In The Annotated Sherlock Holmes, volume II, pages 332-333 (The Adventure of the Empty House), sidenote 15 lends credence to Sherburne Tupper Bigelow's March 1961 observation (Baker Street Journal: Those Five Volumes) on "Maybe you collect yourself, sir."
The old bookseller now mentions three titles. Then he says: "With five volumes you could just fill that gap on the second shelf." Obviously, two of the three titles must have been two-volume editions or one of the three titles must have been a three-volume edition ...
There is nothing obvious about it. Slightly earlier, the book collector was noted as having wedged under his right arm at least a dozen "precious volumes". He says: "Maybe you collect yourself, sir; here's British Birds, and Catullus, and The Holy War — a bargain every one of them. With five volumes you could just fill that gap on the second shelf."

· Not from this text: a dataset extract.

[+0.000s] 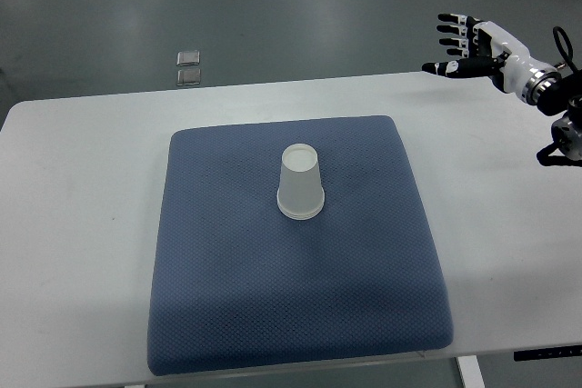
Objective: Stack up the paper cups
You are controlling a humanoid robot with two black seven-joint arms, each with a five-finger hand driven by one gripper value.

A "volume" is a book that is part of a larger collection. In a very narrow sense, that larger collection may have the same title with individual books numbered, as with The Annotated Sherlock Holmes. However, the word was never (nor is now) always all that focused. The bookseller has at least a dozen volumes under his right arm: it's just another word for books. Connecting the five volumes to the three titles is the intervening "a bargain every one of them." The bookseller points to the three titles, then sweeps that hand over the rest of the books as he delivers the hawkers' mantra. Five volumes of this stack will fill the gap.